:: Work instruction ::
Nothing beyond the line containing "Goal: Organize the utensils" is to be printed; print exactly each line from the start of the records below through that line, leaving out pictures.

:: Records from a collection ::
——————————

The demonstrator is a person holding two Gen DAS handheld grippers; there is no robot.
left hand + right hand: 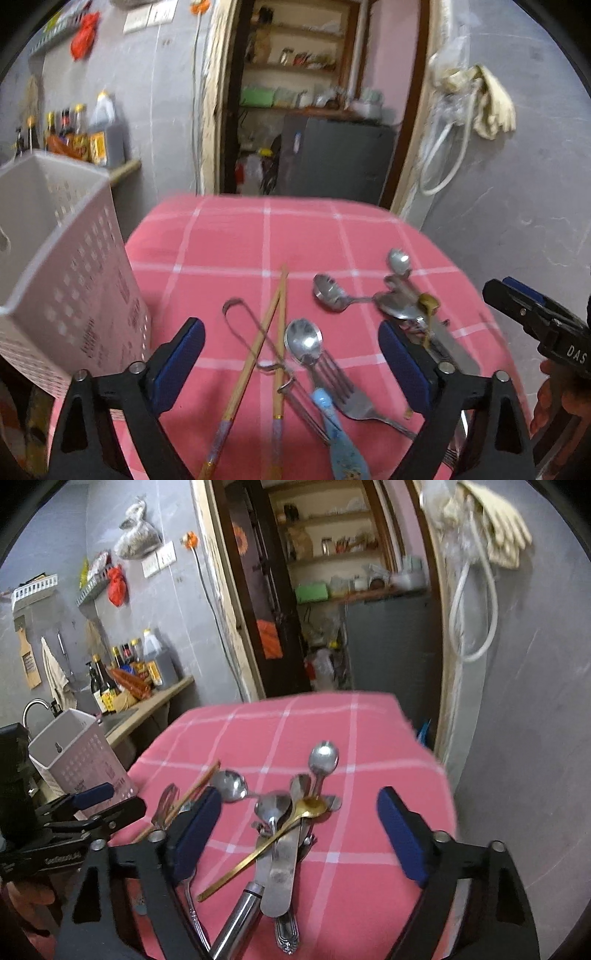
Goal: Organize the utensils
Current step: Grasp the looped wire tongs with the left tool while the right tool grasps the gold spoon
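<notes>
Utensils lie scattered on a pink checked tablecloth (229,240). My left gripper (291,332) is open above a pair of wooden chopsticks (275,314), a wire loop tool (236,321), a blue-handled spoon (303,339) and a fork (343,387), touching none of them. The right gripper (299,805) is open over a heap of steel spoons (273,805), a gold spoon (258,849) and a table knife (282,867). Its pads stand clear of the heap. A white perforated utensil holder (66,277) stands upright at the table's left edge.
A single spoon (324,757) lies beyond the heap, another spoon (229,784) to its left. A counter with bottles (125,672) and a tap runs behind the holder. A doorway with shelves and a grey fridge (332,158) is past the far table edge.
</notes>
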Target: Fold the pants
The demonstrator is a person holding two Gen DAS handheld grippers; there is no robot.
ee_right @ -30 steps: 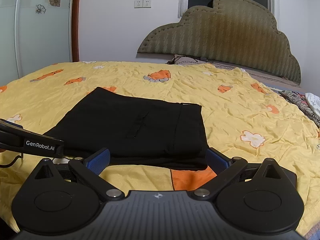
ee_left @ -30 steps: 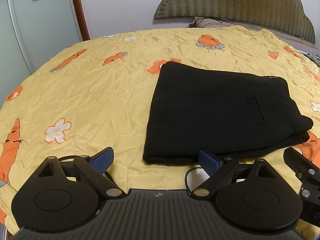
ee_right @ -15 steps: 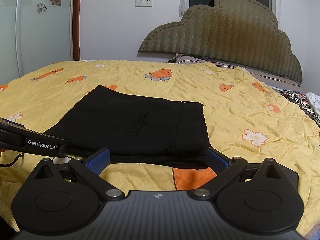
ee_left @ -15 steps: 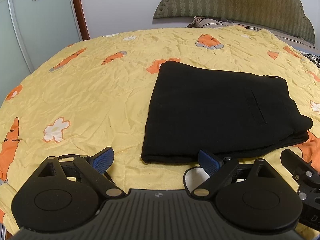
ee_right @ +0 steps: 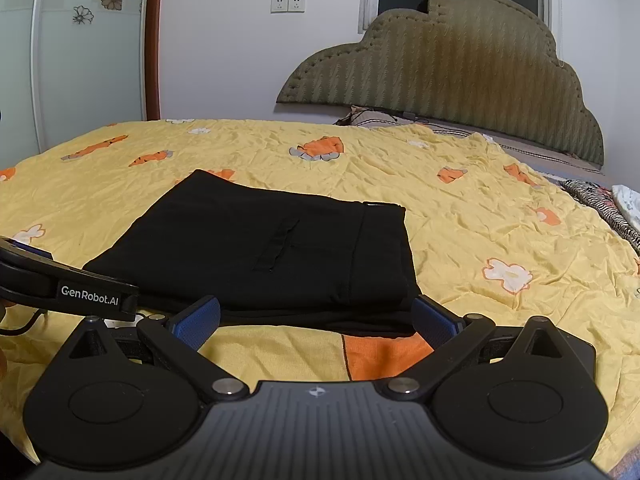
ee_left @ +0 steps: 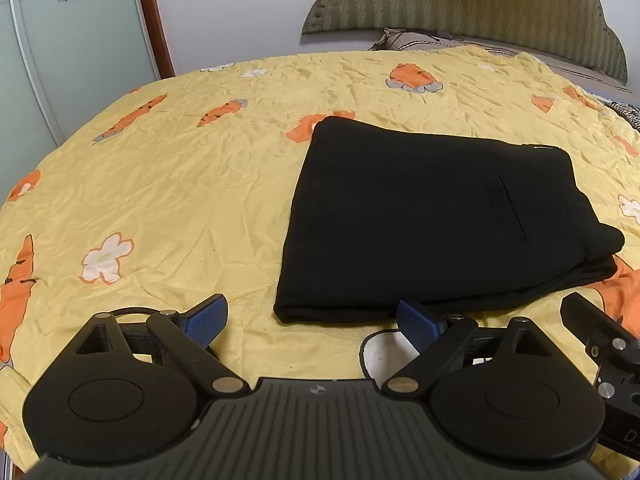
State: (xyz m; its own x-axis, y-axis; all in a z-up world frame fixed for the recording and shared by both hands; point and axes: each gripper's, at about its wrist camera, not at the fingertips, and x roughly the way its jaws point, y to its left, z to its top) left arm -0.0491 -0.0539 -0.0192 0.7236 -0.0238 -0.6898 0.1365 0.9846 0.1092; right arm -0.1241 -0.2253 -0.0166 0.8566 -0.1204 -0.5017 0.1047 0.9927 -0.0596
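- Here, from the left wrist: folded black fabric pants (ee_left: 432, 224) flat on the wrinkled yellow carrot-print bedspread (ee_left: 168, 184); left gripper (ee_left: 312, 318) just short of the pants' near edge, jaws wide, empty.
- From the right wrist: right gripper (ee_right: 316, 318) before the same edge, jaws wide, empty; green padded headboard (ee_right: 452, 64) beyond the pants.

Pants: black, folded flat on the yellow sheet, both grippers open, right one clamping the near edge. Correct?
Not quite. The right gripper clamps nothing: the right wrist view shows its jaws spread before the pants, apart from the cloth. The left gripper is open too; the sheet is yellow.
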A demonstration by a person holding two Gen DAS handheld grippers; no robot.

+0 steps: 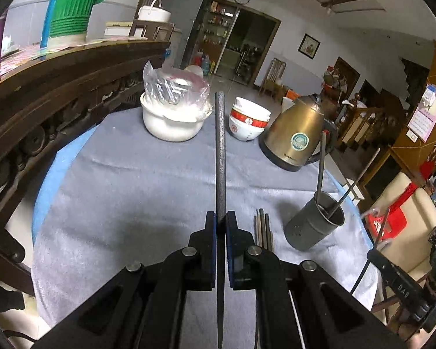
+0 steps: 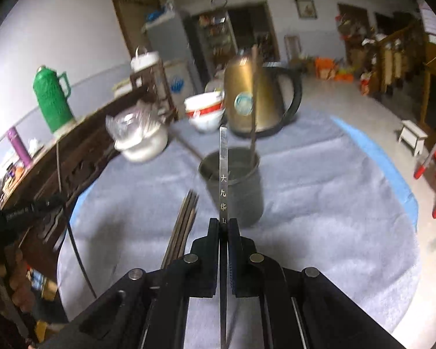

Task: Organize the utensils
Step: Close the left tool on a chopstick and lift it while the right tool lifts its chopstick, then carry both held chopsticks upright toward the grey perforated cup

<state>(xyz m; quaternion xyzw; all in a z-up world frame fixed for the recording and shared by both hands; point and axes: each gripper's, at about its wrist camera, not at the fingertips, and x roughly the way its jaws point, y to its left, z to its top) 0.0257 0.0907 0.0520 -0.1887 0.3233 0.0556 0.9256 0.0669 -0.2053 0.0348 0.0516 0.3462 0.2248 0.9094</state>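
Observation:
My left gripper [image 1: 221, 218] is shut on a long dark chopstick [image 1: 219, 145] that points forward over the table. Several more chopsticks [image 1: 264, 226] lie on the grey cloth just right of it. A grey metal utensil holder [image 1: 315, 224] stands to the right with two chopsticks in it. My right gripper [image 2: 223, 224] is shut on a silver metal chopstick [image 2: 223, 171] with engraved characters, held just in front of the utensil holder [image 2: 235, 186]. A bundle of loose chopsticks [image 2: 183, 224] lies left of the holder.
A gold electric kettle [image 1: 298, 136], stacked red-and-white bowls [image 1: 247, 122] and a white pot under a plastic bag [image 1: 174, 116] stand at the table's far side. A dark carved wooden sideboard [image 1: 43, 107] with a green thermos [image 1: 72, 5] runs along the left.

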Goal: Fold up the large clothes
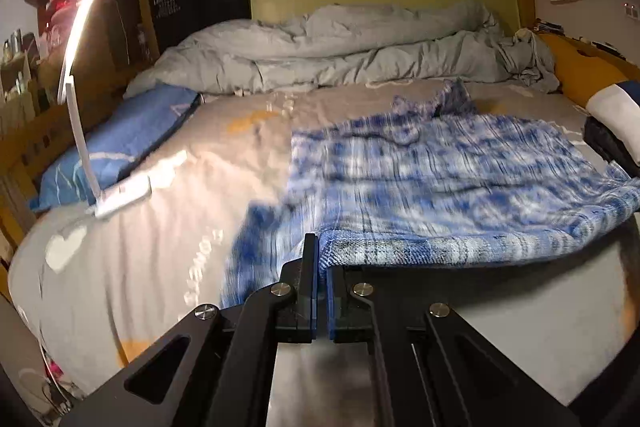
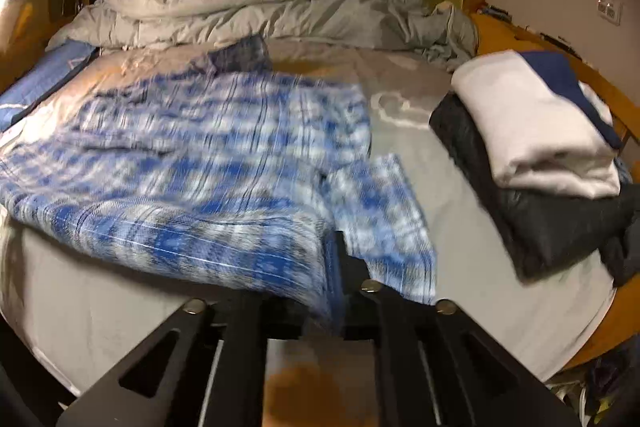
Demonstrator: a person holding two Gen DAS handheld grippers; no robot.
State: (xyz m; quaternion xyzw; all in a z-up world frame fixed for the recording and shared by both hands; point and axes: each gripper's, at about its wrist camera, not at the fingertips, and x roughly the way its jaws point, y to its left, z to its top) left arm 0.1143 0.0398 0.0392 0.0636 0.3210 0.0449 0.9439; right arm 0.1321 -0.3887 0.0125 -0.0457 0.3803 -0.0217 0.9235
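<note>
The blue plaid shirt (image 1: 440, 179) lies spread on the bed (image 1: 160, 227). The left gripper (image 1: 322, 259) and right gripper (image 2: 334, 259) each have jaws clamped on its near hem, lifted. Next, the hem needs carrying toward the far collar evenly.

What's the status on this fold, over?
Left gripper shut on shirt hem. Right gripper pinching the same hem. Near edge lifted off bed. Folded stack to the right, clear.
</note>
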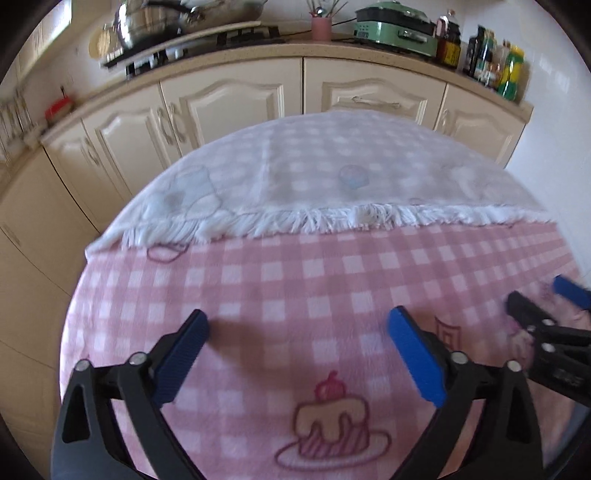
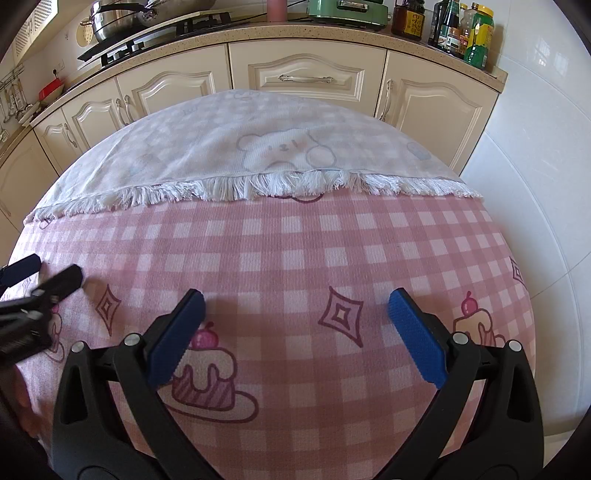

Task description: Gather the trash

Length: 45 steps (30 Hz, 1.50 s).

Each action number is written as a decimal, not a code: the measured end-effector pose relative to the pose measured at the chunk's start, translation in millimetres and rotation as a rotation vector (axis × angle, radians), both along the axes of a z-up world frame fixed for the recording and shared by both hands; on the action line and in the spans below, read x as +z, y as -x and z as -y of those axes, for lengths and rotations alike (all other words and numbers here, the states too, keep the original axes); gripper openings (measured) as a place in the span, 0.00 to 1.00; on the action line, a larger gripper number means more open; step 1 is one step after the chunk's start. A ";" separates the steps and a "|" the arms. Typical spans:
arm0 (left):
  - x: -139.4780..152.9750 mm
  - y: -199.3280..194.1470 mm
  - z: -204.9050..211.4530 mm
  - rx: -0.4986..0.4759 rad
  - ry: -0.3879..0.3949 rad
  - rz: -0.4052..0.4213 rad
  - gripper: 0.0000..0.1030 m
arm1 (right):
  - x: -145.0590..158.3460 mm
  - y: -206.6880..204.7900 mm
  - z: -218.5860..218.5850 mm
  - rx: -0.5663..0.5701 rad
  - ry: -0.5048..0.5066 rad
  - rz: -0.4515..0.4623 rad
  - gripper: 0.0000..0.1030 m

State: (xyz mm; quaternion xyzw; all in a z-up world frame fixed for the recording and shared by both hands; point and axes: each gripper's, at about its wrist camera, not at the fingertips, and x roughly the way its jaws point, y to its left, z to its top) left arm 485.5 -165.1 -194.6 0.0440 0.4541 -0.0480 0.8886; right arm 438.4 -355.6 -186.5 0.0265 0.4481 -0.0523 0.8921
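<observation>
Both grippers hovering over the pink checked tablecloth (image 2: pixel 295 240), empty – left gripper (image 1: pixel 297 328) gaping wide, right gripper (image 2: pixel 295 306) likewise, nothing between the pads. No trash showing anywhere, twelve o'clock fringed white cloth (image 2: pixel 184 147) included – collecting looks finished or unstarted; cannot tell.

Hand-held gripper (image 2: pixel 295 306): black frame, blue ribbed pads, silver screws.

- Both views are bright with daylight; white tiles (image 2: pixel 535 155) at the right glare — nearly blown out.
- The left wrist view is smeared by motion blur: cabinets (image 1: pixel 229 107) and bottles (image 1: pixel 495 62) look soft.
- The right wrist view is sharp.
- Soft shadows fall on the pink cloth (image 2: pixel 295 251) below each tool's fingers (image 2: pixel 177 332).
- Fisheye bends the counter (image 2: pixel 295 33) edge; corners go black.
</observation>
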 end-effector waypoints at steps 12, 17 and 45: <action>0.1 -1.6 0.4 0.012 0.017 -0.004 0.96 | 0.0 0.3 -0.4 0.000 -0.001 0.000 0.94; 0.0 -1.6 0.5 0.012 0.017 -0.004 0.96 | 0.2 1.1 -1.1 0.000 -0.001 0.000 0.94; -0.2 -1.6 0.5 0.012 0.018 -0.004 0.96 | 0.3 0.2 -0.3 0.000 -0.001 0.000 0.94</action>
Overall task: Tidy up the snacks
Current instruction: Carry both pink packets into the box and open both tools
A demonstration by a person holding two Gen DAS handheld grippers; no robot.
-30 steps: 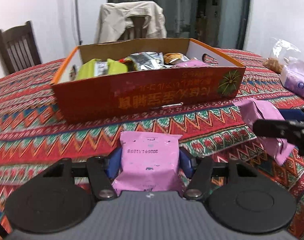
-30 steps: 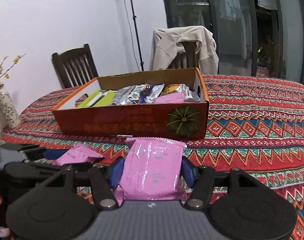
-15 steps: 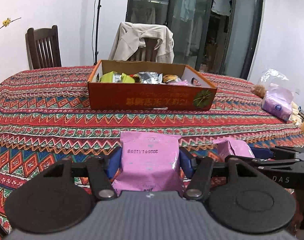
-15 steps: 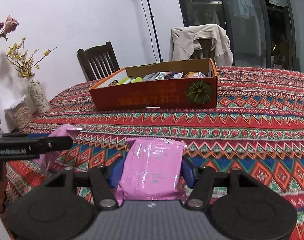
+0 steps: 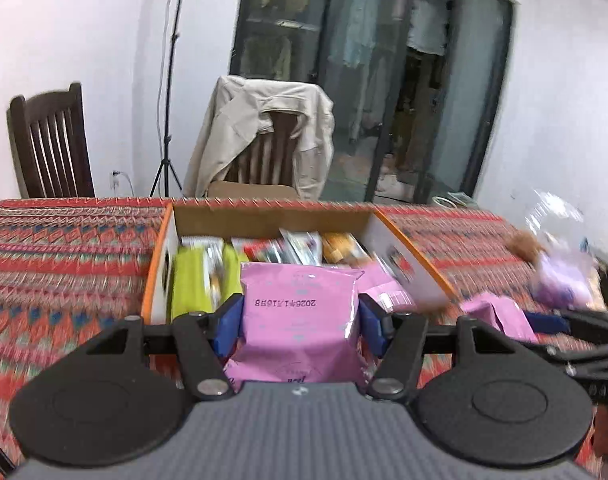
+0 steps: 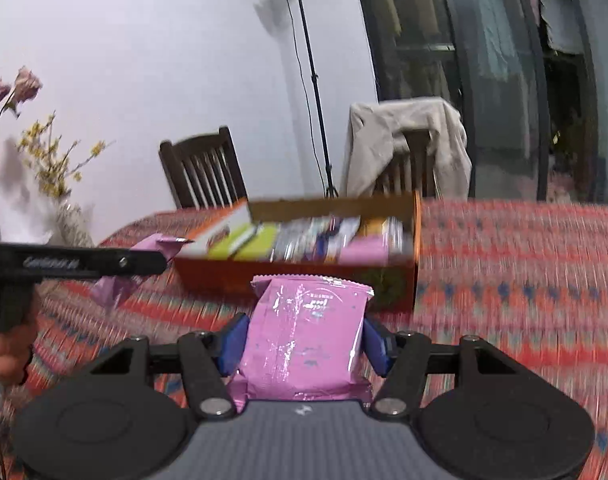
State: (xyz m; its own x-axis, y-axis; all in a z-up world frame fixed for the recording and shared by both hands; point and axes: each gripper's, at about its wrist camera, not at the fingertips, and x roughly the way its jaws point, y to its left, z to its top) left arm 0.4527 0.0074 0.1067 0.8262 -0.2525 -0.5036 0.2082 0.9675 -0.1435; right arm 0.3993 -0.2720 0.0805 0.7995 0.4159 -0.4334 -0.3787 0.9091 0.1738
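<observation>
Your left tongs (image 5: 299,316) are clamped partway closed on a pink snack packet (image 5: 299,332), which hangs just above the near edge of the orange box (image 5: 155,276), over the green packs (image 5: 187,288) at the box's left end. Your right tongs (image 6: 304,340) grip a second pink packet (image 6: 304,340) the same way, short of the box's (image 6: 414,276) near wall and towards its right end. The box stands on the bench (image 5: 63,248), already crowded with wrappers. Two risks stand out. The soft film could slide out between the blue pads if you swing fast, and both views are blurred. Let go too early on the right and that packet lands on the cloth outside the box. Your tools also sit close together near the box's front, so they could knock each other.
</observation>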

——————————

:: Exercise solution ::
The demonstrator is a person holding two Gen DAS handheld grippers; there is no robot.
left hand + right hand: 
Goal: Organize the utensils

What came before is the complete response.